Artykuły

Czterdziestka Jacka Piątkowskiego

JACEK PIĄTKOWSKI zamieszania wokół siebie chronicznie nie znosi. Uważa, że najważniejsze jest to, co przed nami, do wspomnień wracać nie chce, a swój jubileusz najchętniej zupełnie by przemilczał. Czy jednak można milczeć, gdy jeden z najlepszych szczecińskich aktorów obchodzi 40-lecie pracy?

W Teatrze Współczesnym, z którym pan Jacek związany jest od 1984 roku, nad formą uczczenia okrągłej rocznicy zastanawiano się całkiem poważnie. - Gdybyśmy zorganizowali wielką fetę z kwiatami i przemowami, to pewnie jubilat wcale by na nią nie przyszedł - mówiono. Sam Piątkowski mówi wprost: - Źle znoszę imprezy, podczas których jestem w centrum zainteresowania.

W teatrze od urodzenia

Można powiedzieć, że aktorstwo wynika u niego z genetyki. Rodzice byli aktorami, on sam urodził się w... teatralnej loży, przez jakiś czas też cała rodzina mieszkała w teatrze.

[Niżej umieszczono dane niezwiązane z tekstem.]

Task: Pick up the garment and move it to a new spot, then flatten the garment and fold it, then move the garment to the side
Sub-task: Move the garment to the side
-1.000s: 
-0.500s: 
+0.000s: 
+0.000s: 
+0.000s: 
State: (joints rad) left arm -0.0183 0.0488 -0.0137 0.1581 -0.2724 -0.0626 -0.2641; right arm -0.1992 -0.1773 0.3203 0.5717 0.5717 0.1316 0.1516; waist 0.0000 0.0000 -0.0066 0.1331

- Mój ojciec nie chciał, żebym szedł w jego ślady - wspomina Jacek Piątkowski. - Mówił nawet "Gdybyś miał talent, to ja sam bym cię do tego zawodu pchał". Nie mówiłem mu, że zdaję do szkoły aktorskiej, dowiedział się przypadkiem. Ale kiedy dostałem się na studia, był bardzo dumny. Gdy zobaczył mnie na scenie - również nie ukrywał wzruszenia. Był niezwykle ciepłym człowiekiem i aktorem, publiczność bardzo go lubiła. Swoje 50-lecie pracy obchodził, grając Mateusza w "Ani z Zielonego Wzgórza". Kiedy wszedł na scenę, cała sala wstała i zaczęła bić mu brawo. To były takie głębokie oklaski, pełne szacunku, rzadko się trafiające w teatrze.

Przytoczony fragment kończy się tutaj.